Copy the data precisely, keeping every character.

►

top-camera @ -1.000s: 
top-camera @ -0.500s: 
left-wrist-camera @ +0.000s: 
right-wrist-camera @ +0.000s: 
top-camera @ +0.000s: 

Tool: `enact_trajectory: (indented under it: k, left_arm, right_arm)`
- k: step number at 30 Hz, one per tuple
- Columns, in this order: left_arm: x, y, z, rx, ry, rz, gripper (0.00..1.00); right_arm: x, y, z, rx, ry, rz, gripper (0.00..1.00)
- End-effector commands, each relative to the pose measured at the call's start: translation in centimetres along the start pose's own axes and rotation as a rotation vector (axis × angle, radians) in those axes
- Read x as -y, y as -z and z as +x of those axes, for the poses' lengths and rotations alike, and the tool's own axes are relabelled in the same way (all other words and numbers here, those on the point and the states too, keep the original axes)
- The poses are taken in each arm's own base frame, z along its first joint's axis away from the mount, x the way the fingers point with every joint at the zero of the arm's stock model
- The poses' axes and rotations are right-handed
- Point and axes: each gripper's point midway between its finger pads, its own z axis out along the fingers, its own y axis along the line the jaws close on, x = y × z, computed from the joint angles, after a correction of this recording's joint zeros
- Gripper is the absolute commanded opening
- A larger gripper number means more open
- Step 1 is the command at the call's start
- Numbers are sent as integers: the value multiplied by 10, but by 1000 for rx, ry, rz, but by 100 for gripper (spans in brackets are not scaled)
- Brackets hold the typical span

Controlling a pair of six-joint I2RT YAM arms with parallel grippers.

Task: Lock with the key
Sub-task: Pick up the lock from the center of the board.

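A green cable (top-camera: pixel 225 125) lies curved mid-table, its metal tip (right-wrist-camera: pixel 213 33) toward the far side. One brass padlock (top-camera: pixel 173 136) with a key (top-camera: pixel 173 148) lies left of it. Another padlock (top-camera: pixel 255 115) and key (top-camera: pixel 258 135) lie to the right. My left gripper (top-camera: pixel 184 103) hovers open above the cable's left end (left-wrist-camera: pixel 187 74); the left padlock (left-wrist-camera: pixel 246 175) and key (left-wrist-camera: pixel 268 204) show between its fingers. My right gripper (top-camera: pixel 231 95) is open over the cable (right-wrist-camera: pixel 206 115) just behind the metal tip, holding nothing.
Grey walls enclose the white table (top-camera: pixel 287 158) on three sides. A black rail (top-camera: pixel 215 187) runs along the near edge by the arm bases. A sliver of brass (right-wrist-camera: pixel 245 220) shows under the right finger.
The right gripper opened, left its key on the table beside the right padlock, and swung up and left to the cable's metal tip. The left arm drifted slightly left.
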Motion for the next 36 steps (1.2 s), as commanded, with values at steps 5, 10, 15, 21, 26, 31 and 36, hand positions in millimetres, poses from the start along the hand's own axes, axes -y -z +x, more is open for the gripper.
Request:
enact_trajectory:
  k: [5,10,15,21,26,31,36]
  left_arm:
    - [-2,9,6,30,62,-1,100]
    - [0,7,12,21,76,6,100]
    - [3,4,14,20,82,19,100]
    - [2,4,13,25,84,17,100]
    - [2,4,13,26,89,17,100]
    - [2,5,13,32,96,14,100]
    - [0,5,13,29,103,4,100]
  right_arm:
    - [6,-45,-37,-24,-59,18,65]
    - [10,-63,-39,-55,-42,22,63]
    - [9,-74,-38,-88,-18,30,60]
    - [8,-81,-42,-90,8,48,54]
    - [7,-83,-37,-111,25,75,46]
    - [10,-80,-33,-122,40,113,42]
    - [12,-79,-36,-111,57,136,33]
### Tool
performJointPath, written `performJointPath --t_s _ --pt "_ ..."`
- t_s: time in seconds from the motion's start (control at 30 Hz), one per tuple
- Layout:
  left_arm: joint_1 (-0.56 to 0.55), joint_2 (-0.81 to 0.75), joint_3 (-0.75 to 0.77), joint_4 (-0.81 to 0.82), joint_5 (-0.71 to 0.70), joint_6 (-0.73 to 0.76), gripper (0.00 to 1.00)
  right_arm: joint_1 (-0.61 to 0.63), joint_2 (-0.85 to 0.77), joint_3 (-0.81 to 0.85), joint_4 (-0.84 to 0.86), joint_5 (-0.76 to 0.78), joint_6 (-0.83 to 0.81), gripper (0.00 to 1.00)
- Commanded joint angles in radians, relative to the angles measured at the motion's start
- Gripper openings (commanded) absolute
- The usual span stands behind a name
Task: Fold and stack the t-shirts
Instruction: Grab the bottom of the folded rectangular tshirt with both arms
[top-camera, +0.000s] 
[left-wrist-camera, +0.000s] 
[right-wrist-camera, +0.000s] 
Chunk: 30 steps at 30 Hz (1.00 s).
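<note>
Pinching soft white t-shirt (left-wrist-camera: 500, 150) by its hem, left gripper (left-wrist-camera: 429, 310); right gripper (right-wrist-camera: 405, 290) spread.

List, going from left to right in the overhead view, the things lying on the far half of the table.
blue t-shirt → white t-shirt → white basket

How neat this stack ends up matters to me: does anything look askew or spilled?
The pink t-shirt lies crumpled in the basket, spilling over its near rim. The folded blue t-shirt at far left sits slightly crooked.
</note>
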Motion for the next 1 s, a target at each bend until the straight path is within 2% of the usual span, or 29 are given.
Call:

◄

SOLUTION TO THE EXERCISE:
top-camera @ -1.000s: 
top-camera @ -0.500s: 
left-wrist-camera @ +0.000s: 
right-wrist-camera @ +0.000s: 
top-camera @ +0.000s: 

Tool: `enact_trajectory: (indented under it: k, left_arm, right_arm)`
- k: step number at 30 Hz, one per tuple
- Columns, in this order: left_arm: x, y, z, rx, ry, rz, gripper (0.00..1.00); right_arm: x, y, z, rx, ry, rz, gripper (0.00..1.00)
- End-effector commands, each relative to the pose measured at the call's start: translation in centimetres along the start pose's own axes and rotation as a rotation vector (axis × angle, radians) in those axes
- Read x as -y, y as -z and z as +x of those axes, for the poses' lengths and rotations alike, and the tool's own axes are relabelled in the same way (all other words and numbers here, those on the point and the states too, keep the original axes)
- The poses are taken in each arm's own base frame, z along its first joint's axis away from the mount, x the way the fingers point with every joint at the zero of the arm's stock model
- The poses' axes and rotations are right-handed
- Point and axes: each gripper's point midway between its finger pads, its own z axis out along the fingers, its own y axis along the line the jaws close on, x = y × z, computed from the joint angles, after a correction of this recording's joint zeros
- Gripper is the absolute commanded opening
- A larger gripper number means more open
- Step 1 is the command at the call's start
- Numbers are sent as integers: the value multiplied by 10, but by 1000 for rx, ry, rz, but by 100 for gripper (spans in brackets are not scaled)
- Brackets hold the typical span

Controlling a pair of six-joint I2RT YAM arms with parallel grippers.

Task: Lock with the key
Sub-task: Pick up the lock from the center of the board.

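A green cable (top-camera: pixel 225 125) lies curved mid-table, its metal tip (right-wrist-camera: pixel 213 33) toward the far side. One brass padlock (top-camera: pixel 173 136) with a key (top-camera: pixel 173 148) lies left of it. Another padlock (top-camera: pixel 255 115) and key (top-camera: pixel 258 135) lie to the right. My left gripper (top-camera: pixel 184 103) hovers open above the cable's left end (left-wrist-camera: pixel 187 74); the left padlock (left-wrist-camera: pixel 246 175) and key (left-wrist-camera: pixel 268 204) show between its fingers. My right gripper (top-camera: pixel 231 95) is open over the cable (right-wrist-camera: pixel 206 115) just behind the metal tip, holding nothing.
Grey walls enclose the white table (top-camera: pixel 287 158) on three sides. A black rail (top-camera: pixel 215 187) runs along the near edge by the arm bases. A sliver of brass (right-wrist-camera: pixel 245 220) shows under the right finger.
The right gripper opened, left its key on the table beside the right padlock, and swung up and left to the cable's metal tip. The left arm drifted slightly left.
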Motion for the next 36 steps (1.2 s), as commanded, with values at steps 5, 10, 15, 21, 26, 31 and 36, hand positions in millimetres, poses from the start along the hand's own axes, axes -y -z +x, more is open for the gripper.
Request:
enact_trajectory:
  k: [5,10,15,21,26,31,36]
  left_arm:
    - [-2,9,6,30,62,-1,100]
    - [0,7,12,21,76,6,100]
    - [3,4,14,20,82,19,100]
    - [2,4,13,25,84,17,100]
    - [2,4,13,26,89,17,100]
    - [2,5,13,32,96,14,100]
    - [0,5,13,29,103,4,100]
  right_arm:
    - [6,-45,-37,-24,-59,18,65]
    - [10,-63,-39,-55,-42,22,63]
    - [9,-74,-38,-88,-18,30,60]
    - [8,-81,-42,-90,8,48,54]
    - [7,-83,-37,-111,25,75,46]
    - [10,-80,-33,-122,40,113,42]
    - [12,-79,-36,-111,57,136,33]
### Tool
performJointPath, written `performJointPath --t_s _ --pt "_ ..."`
- t_s: time in seconds from the motion's start (control at 30 Hz), one per tuple
- Layout:
  left_arm: joint_1 (-0.56 to 0.55), joint_2 (-0.81 to 0.75), joint_3 (-0.75 to 0.77), joint_4 (-0.81 to 0.82), joint_5 (-0.71 to 0.70), joint_6 (-0.73 to 0.76), gripper (0.00 to 1.00)
  right_arm: joint_1 (-0.61 to 0.63), joint_2 (-0.85 to 0.77), joint_3 (-0.81 to 0.85), joint_4 (-0.84 to 0.86), joint_5 (-0.76 to 0.78), joint_6 (-0.83 to 0.81), gripper (0.00 to 1.00)
- Commanded joint angles in radians, relative to the angles measured at the motion's start
- Gripper openings (commanded) absolute
- The usual span stands behind a name
Task: Fold and stack the t-shirts
Instruction: Grab the bottom of the folded rectangular tshirt with both arms
[top-camera, +0.000s] 
[left-wrist-camera, +0.000s] 
[right-wrist-camera, +0.000s] 
Chunk: 30 steps at 30 Hz (1.00 s).
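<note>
Pinching soft white t-shirt (left-wrist-camera: 500, 150) by its hem, left gripper (left-wrist-camera: 429, 310); right gripper (right-wrist-camera: 405, 290) spread.

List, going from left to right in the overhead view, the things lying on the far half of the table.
blue t-shirt → white t-shirt → white basket

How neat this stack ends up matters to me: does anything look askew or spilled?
The pink t-shirt lies crumpled in the basket, spilling over its near rim. The folded blue t-shirt at far left sits slightly crooked.
</note>
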Motion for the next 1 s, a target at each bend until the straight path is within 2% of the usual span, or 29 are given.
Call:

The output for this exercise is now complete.